• PROBLEM STATEMENT
Of all the entries below, only the lines from the one with "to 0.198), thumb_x" up to and including the one with "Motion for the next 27" are to be duplicated exactly.

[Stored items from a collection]
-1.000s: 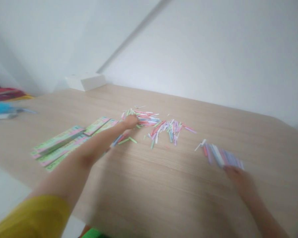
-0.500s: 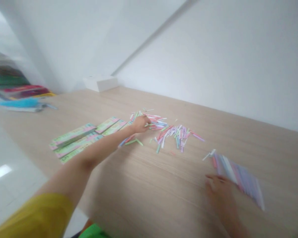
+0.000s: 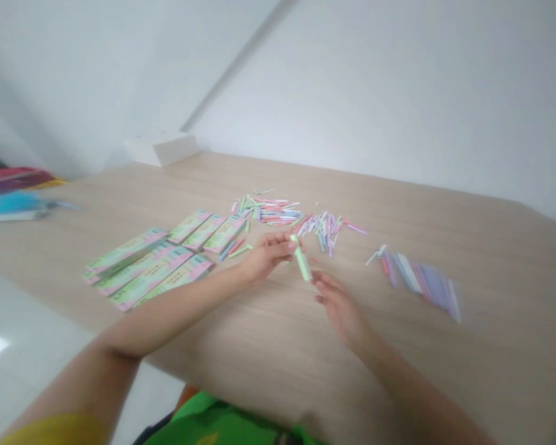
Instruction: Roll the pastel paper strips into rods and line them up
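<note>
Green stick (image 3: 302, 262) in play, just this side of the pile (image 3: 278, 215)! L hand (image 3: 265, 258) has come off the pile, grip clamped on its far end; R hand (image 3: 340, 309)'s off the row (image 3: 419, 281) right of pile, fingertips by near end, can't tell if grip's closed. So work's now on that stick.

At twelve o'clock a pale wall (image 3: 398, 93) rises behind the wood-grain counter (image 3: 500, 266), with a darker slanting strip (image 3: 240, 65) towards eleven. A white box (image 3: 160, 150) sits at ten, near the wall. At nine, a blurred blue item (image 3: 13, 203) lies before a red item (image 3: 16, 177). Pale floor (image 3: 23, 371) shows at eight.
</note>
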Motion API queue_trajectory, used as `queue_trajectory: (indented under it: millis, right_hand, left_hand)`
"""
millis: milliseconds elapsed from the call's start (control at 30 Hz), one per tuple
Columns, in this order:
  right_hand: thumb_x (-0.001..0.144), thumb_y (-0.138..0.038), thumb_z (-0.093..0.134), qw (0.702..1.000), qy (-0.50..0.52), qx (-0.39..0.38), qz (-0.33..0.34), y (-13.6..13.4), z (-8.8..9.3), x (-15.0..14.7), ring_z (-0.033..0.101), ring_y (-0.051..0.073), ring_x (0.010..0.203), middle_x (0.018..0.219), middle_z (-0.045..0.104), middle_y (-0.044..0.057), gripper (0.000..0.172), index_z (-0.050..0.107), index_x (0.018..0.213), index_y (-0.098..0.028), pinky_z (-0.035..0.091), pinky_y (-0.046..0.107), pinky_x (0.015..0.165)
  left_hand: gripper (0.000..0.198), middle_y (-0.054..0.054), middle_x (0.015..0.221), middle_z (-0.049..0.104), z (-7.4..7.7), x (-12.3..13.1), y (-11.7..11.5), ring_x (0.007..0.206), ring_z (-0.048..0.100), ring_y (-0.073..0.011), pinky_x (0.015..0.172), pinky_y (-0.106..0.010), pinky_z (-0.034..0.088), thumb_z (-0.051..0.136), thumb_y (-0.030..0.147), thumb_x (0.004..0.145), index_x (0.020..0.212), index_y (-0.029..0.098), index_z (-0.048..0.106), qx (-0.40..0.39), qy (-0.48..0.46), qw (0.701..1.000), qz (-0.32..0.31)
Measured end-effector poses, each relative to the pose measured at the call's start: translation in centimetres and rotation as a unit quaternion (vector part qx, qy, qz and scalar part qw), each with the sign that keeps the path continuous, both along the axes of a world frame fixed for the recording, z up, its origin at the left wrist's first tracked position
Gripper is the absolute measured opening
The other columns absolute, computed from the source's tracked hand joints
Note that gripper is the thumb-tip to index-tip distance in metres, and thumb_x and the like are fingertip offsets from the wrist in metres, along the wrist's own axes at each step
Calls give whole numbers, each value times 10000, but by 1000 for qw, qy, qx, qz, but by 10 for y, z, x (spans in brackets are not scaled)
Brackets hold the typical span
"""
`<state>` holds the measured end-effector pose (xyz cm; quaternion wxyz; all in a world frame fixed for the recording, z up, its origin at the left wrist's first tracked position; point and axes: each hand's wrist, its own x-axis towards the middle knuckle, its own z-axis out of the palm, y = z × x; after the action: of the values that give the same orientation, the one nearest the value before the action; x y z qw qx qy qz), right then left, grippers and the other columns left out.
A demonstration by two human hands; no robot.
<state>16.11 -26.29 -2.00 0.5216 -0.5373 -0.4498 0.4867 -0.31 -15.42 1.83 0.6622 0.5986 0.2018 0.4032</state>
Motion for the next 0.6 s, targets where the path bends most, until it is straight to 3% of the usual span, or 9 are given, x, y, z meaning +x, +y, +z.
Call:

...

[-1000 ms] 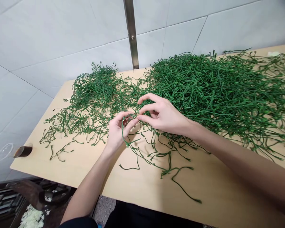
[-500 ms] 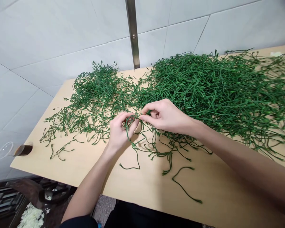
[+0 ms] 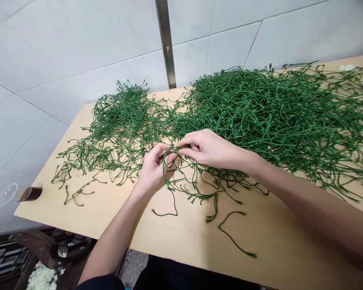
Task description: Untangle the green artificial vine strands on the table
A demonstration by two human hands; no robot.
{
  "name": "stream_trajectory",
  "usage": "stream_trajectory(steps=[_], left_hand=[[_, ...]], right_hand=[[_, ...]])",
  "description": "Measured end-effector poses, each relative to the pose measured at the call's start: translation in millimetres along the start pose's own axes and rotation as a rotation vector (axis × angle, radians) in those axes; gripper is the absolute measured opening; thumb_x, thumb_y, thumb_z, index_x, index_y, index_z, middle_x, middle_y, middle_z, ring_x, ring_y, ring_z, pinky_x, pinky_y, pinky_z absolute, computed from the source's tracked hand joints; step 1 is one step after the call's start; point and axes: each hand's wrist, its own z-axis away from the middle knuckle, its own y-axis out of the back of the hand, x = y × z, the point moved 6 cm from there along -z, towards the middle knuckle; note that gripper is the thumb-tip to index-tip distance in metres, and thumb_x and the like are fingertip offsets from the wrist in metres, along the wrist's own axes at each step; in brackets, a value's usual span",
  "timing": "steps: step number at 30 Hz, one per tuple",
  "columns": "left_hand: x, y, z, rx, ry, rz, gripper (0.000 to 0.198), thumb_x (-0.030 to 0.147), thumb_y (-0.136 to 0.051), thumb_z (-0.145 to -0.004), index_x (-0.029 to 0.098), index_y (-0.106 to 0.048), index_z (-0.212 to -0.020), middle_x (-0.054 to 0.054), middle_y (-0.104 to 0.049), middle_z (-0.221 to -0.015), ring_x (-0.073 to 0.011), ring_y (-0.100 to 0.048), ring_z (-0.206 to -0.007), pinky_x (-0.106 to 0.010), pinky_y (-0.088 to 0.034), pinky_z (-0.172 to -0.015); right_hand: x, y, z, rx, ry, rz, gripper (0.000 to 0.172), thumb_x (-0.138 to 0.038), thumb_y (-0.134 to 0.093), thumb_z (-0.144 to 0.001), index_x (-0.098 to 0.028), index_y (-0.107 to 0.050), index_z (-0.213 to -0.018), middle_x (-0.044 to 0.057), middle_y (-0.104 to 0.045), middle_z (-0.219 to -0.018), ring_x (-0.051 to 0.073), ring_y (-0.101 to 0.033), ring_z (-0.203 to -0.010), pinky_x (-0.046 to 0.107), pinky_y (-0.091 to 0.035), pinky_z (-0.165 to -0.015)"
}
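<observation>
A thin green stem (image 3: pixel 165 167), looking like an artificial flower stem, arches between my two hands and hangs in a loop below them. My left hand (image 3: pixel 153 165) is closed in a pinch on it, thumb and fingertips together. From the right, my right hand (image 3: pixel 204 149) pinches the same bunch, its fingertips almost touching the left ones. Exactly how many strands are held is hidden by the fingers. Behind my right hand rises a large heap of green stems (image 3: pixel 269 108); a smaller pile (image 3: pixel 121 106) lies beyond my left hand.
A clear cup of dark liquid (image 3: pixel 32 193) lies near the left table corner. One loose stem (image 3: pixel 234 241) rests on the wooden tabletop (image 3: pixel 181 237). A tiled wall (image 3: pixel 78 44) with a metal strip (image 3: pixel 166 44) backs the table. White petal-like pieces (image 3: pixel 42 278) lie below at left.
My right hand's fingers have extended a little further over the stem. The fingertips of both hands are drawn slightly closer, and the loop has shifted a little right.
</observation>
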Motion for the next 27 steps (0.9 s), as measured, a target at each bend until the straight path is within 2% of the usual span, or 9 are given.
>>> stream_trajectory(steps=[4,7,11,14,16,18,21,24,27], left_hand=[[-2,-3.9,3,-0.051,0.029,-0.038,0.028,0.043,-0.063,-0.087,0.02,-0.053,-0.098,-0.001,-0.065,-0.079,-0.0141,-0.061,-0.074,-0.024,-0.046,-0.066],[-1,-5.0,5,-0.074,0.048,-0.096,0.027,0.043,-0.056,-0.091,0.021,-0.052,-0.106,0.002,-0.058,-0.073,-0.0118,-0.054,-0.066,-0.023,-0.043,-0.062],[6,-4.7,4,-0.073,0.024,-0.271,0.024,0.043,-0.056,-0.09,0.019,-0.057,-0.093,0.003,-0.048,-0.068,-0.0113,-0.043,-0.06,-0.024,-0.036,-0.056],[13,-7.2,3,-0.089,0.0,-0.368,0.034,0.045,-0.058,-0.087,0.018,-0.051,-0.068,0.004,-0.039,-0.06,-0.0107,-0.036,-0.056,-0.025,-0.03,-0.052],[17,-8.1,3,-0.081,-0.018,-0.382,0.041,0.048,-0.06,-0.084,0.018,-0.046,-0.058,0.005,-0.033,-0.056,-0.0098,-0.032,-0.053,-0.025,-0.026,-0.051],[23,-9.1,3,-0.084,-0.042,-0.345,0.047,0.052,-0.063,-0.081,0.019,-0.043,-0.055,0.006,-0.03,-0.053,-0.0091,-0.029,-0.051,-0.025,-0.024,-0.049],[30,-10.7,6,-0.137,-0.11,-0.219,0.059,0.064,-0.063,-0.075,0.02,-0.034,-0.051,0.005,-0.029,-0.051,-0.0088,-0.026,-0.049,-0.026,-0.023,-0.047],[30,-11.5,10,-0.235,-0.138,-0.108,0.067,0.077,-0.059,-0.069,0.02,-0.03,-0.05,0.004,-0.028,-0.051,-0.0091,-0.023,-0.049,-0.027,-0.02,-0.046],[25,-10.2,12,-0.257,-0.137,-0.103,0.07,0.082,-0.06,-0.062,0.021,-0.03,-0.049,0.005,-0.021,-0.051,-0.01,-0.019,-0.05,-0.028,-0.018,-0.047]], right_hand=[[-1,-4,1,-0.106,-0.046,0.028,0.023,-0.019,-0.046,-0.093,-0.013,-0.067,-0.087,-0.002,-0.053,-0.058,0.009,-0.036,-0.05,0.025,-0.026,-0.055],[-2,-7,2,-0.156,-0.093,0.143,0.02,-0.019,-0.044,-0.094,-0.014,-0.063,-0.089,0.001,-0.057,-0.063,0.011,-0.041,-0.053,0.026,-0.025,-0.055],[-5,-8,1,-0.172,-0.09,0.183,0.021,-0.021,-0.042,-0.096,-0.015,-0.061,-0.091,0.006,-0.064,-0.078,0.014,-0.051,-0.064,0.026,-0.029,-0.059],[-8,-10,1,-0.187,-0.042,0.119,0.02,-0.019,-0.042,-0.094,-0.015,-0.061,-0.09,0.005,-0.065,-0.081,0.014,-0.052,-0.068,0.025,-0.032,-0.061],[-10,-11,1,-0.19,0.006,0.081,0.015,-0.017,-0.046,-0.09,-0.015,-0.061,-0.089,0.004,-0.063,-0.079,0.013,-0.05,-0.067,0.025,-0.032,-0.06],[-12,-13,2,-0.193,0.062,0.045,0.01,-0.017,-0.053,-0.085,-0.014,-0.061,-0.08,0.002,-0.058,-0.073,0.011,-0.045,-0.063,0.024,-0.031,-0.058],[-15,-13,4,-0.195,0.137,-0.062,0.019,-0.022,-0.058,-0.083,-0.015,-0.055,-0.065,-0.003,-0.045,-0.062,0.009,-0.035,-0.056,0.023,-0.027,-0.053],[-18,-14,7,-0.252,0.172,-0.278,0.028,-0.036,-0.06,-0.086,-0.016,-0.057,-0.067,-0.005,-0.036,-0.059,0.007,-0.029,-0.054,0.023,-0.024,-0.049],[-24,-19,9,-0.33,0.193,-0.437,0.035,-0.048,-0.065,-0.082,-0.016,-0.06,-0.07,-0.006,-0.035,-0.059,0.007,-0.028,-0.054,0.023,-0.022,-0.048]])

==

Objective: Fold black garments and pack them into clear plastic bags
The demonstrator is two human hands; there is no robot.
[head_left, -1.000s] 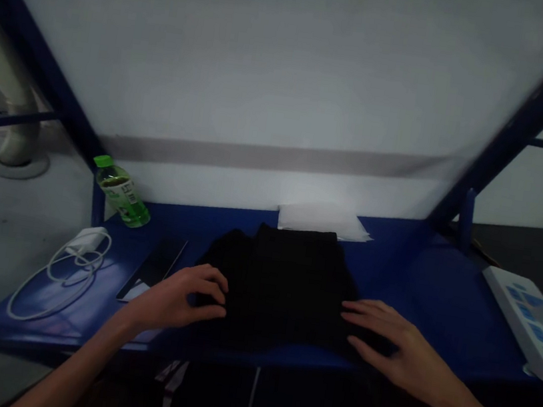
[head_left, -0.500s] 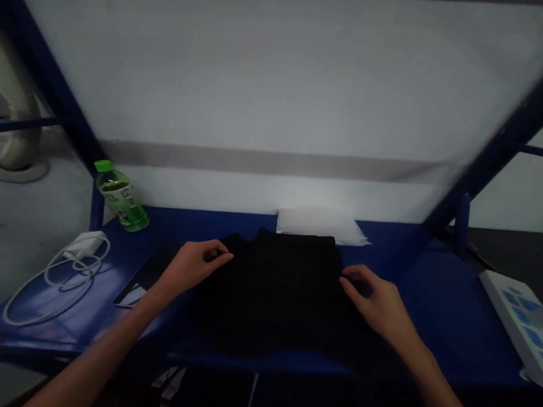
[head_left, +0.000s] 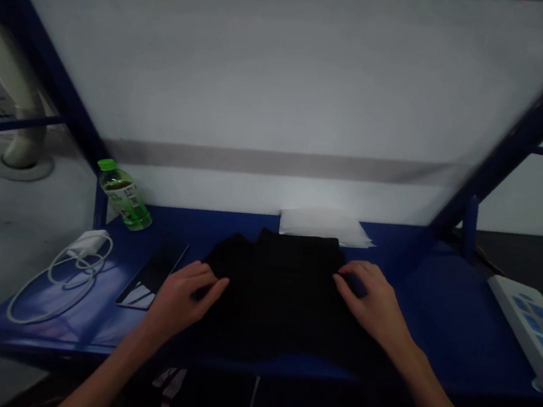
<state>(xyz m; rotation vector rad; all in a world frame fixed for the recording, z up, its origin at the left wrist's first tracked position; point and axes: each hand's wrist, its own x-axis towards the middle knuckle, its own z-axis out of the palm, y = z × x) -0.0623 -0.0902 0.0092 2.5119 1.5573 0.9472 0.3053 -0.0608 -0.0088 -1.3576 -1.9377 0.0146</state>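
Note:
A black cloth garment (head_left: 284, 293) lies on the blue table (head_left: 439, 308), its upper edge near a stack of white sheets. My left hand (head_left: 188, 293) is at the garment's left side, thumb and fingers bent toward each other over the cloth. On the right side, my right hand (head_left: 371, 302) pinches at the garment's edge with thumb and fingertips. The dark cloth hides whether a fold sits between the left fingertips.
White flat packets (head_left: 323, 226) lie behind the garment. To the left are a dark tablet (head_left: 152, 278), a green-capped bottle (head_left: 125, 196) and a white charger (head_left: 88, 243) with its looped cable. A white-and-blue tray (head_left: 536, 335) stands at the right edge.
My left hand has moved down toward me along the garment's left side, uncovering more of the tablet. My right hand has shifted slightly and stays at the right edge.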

• RESPONSE BOX
  "columns": "left_hand: x, y, z, rx, ry, rz, gripper (0.000 to 0.198), thumb_x (-0.030 to 0.147), thumb_y (-0.136 to 0.051), thumb_z (-0.145 to -0.004), index_x (-0.029 to 0.098), index_y (-0.106 to 0.048), index_z (-0.212 to -0.020), middle_x (-0.054 to 0.054), middle_y (-0.104 to 0.049), middle_z (-0.221 to -0.015), ring_x (-0.073 to 0.011), ring_y (-0.100 to 0.048), ring_z (-0.206 to -0.007), pinky_x (-0.106 to 0.010), pinky_y (-0.088 to 0.034), pinky_z (-0.172 to -0.015); right_hand: x, y, z, rx, ry, rz, gripper (0.000 to 0.172), thumb_x (-0.138 to 0.038), thumb_y (-0.134 to 0.093), thumb_z (-0.144 to 0.001), index_x (-0.098 to 0.028), index_y (-0.107 to 0.050), index_z (-0.213 to -0.018), middle_x (-0.044 to 0.057), middle_y (-0.104 to 0.045), middle_z (-0.219 to -0.018), ring_x (-0.051 to 0.073), ring_y (-0.101 to 0.033), ring_z (-0.203 to -0.010), pinky_x (-0.046 to 0.107), pinky_y (-0.091 to 0.035), pinky_z (-0.165 to -0.015)"
}
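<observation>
A thin green stem (image 3: pixel 165 167), looking like an artificial flower stem, arches between my two hands and hangs in a loop below them. My left hand (image 3: pixel 153 165) is closed in a pinch on it, thumb and fingertips together. From the right, my right hand (image 3: pixel 204 149) pinches the same bunch, its fingertips almost touching the left ones. Exactly how many strands are held is hidden by the fingers. Behind my right hand rises a large heap of green stems (image 3: pixel 269 108); a smaller pile (image 3: pixel 121 106) lies beyond my left hand.
A clear cup of dark liquid (image 3: pixel 32 193) lies near the left table corner. One loose stem (image 3: pixel 234 241) rests on the wooden tabletop (image 3: pixel 181 237). A tiled wall (image 3: pixel 78 44) with a metal strip (image 3: pixel 166 44) backs the table. White petal-like pieces (image 3: pixel 42 278) lie below at left.
My right hand's fingers have extended a little further over the stem. The fingertips of both hands are drawn slightly closer, and the loop has shifted a little right.
</observation>
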Motion for the next 27 steps (0.9 s), as measured, a target at each bend until the straight path is within 2% of the usual span, or 9 are given.

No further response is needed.